TRY IT | Each line in the entries that has the word "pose" has to be copied.
GIVEN ENTRIES Block Start
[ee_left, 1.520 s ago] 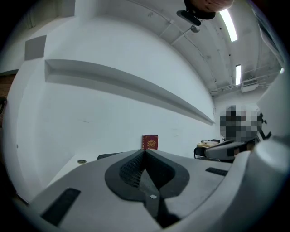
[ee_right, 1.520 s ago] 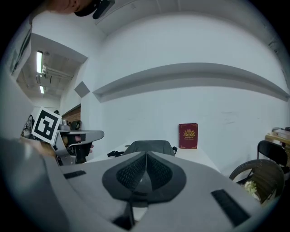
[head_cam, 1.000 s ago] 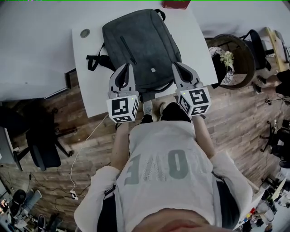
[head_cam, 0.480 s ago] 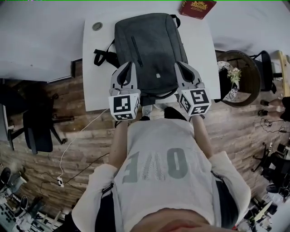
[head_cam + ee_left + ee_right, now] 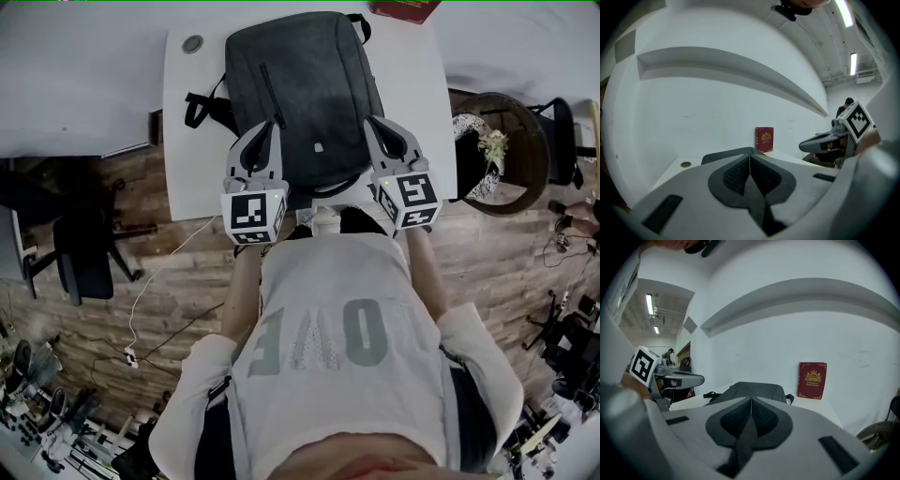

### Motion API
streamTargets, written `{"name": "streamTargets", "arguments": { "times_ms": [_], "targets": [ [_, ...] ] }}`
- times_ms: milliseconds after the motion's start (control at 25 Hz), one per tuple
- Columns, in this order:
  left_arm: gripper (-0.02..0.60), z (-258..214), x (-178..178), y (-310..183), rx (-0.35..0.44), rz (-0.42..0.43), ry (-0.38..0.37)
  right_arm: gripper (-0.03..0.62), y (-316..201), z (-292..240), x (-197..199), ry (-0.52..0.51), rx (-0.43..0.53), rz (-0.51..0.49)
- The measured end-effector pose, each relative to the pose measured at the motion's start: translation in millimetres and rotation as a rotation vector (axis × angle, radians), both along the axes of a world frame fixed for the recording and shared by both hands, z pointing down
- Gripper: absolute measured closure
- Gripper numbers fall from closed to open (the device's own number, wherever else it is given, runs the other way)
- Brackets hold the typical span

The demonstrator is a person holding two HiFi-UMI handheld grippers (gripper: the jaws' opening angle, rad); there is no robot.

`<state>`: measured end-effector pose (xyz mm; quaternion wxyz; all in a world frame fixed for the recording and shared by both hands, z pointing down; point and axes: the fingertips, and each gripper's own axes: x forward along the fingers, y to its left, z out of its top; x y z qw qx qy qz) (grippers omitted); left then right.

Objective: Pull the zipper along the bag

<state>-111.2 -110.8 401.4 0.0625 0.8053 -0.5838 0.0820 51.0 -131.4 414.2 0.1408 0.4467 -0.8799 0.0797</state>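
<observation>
A dark grey backpack lies flat on the white table, its front-pocket zipper running along its left side. My left gripper hovers over the bag's near left corner, shut and empty. Over the near right corner my right gripper is likewise shut with nothing in it. In the left gripper view the closed jaws point across the backpack. The right gripper view shows the closed jaws with the backpack beyond them.
A red book stands at the table's far edge against the wall. A cable grommet sits at the far left corner. A wicker basket with a plant is right of the table, an office chair left.
Both grippers have crept slightly forward and down toward the bag's near end. The head camera has shifted. Both jaws stay shut.
</observation>
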Motion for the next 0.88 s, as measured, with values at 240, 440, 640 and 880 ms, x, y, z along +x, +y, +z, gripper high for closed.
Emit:
{"name": "streamTargets", "arguments": {
  "times_ms": [240,440,640,880],
  "targets": [
    [0.551,34,14,19,-0.115,0.140,-0.075,0.536,5,12,0,-0.005,-0.061,-0.112],
    [0.389,76,-13,44,-0.285,0.106,-0.020,0.371,26,51,21,0.035,-0.215,-0.180],
    [0.360,104,-31,78,-0.390,0.097,-0.022,0.322,57,88,48,0.098,-0.330,-0.177],
    [0.357,128,-23,101,-0.472,0.121,-0.001,0.319,81,116,57,0.173,-0.415,-0.224]
  ]
}}
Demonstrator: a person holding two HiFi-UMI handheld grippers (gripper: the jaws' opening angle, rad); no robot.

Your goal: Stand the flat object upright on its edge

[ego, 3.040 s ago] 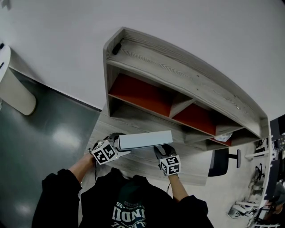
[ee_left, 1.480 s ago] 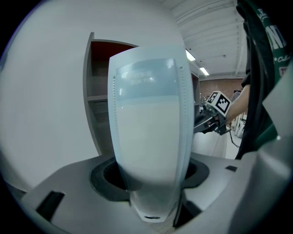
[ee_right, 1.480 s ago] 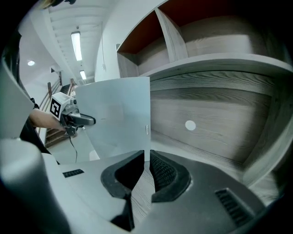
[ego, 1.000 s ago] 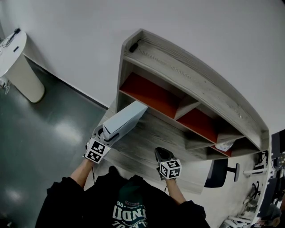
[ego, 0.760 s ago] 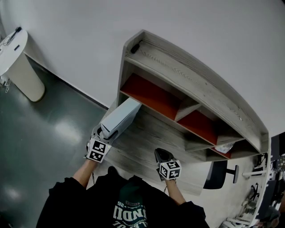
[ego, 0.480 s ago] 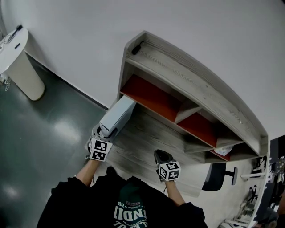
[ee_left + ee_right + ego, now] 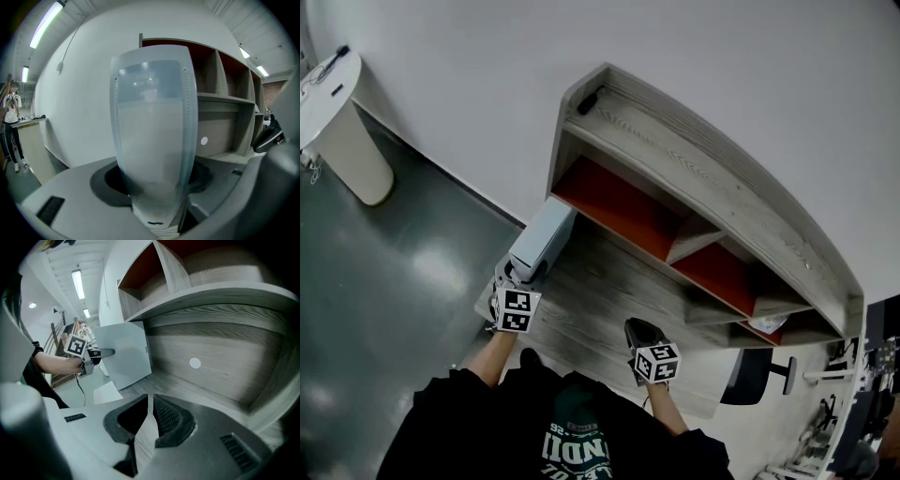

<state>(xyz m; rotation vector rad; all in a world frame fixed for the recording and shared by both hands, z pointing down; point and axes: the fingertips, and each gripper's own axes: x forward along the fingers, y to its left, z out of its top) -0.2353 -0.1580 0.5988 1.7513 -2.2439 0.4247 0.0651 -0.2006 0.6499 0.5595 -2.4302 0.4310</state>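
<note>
A person stands over a grey wood-grain desk [image 7: 600,305] that carries a grey wood-grain shelf unit with red back panels [image 7: 703,183], and holds a two-jaw tong in each hand.

The left gripper [image 7: 523,277] clasps a pale grey-white flat rectangular panel [image 7: 542,242] by its near end. In the left gripper view the panel fills the space between the two jaws and rises straight up from them, with a jaw against each broad face. The jaws stand fairly wide, set by the panel's thickness, and they have just eased open a touch, with the panel between them.

The panel is at the far left end of the desk, just beside the shelf unit's left side wall. It stands upright on one long edge, its broad faces vertical. In the right gripper view its lower edge reaches down to the desk surface, but whether it rests there or hangs just above cannot be made out.

The right gripper [image 7: 151,426] hovers over the near middle of the desk, well apart from the panel. Its jaws are drawn almost together, leaving only a thin slit through which the desk's wood grain shows. It holds nothing and points towards the shelf unit.

A small dark object [image 7: 592,97] lies on the shelf unit's top left corner.
</note>
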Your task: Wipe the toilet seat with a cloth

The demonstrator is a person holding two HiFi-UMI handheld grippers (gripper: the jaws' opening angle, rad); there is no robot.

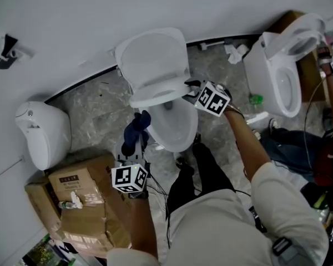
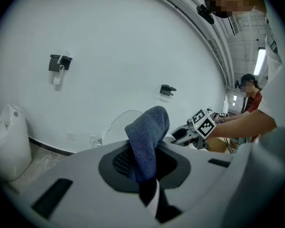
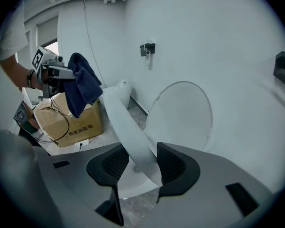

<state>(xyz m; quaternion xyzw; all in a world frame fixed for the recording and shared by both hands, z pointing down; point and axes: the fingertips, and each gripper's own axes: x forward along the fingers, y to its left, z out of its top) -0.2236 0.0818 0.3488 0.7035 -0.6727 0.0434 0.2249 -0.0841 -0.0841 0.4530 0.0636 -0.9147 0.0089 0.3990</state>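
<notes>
The cloth (image 2: 147,137) is dark blue and nubbly, bunched into a thick fold that stands up out of the left gripper (image 2: 145,163), whose jaws are clenched on its lower end near the bowl (image 1: 175,126); that end is lost in the dark slot between them. The white seat (image 3: 121,122) is tilted half up in front of the raised lid (image 3: 180,113), its rim running between the parted jaws of the right gripper (image 3: 142,163), with the pads just beside it and not plainly pressing. In the left gripper view the cloth covers most of the toilet.
</notes>
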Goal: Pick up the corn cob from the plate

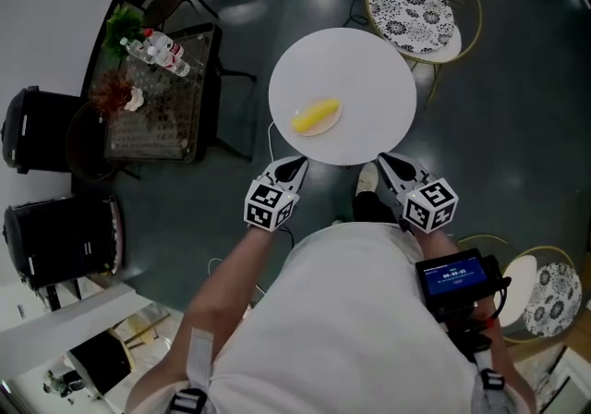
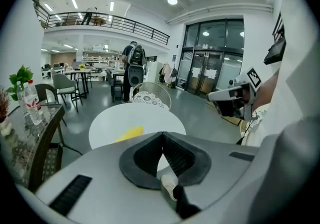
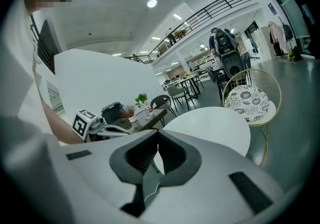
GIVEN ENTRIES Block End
ANSWER TO THIS EXERCISE |
- The measured end-effector pose, each relative to the pose measured at the motion's start: translation in millimetres and rotation as a rotation vector (axis × angle, radians), both along the axes of a world frame fixed for the recording and shared by both hands, z pointing down
`<state>`: measured end-effector pose (xyz mm; quaternion wxyz; all in a world frame fixed for the recording and shared by both hands, z pointing down; point and axes: the fingertips, and each gripper's own axes: x forward along the fingers, y to its left, z out of its top; x y z qw qx qy qz) (grippers omitted); left then right.

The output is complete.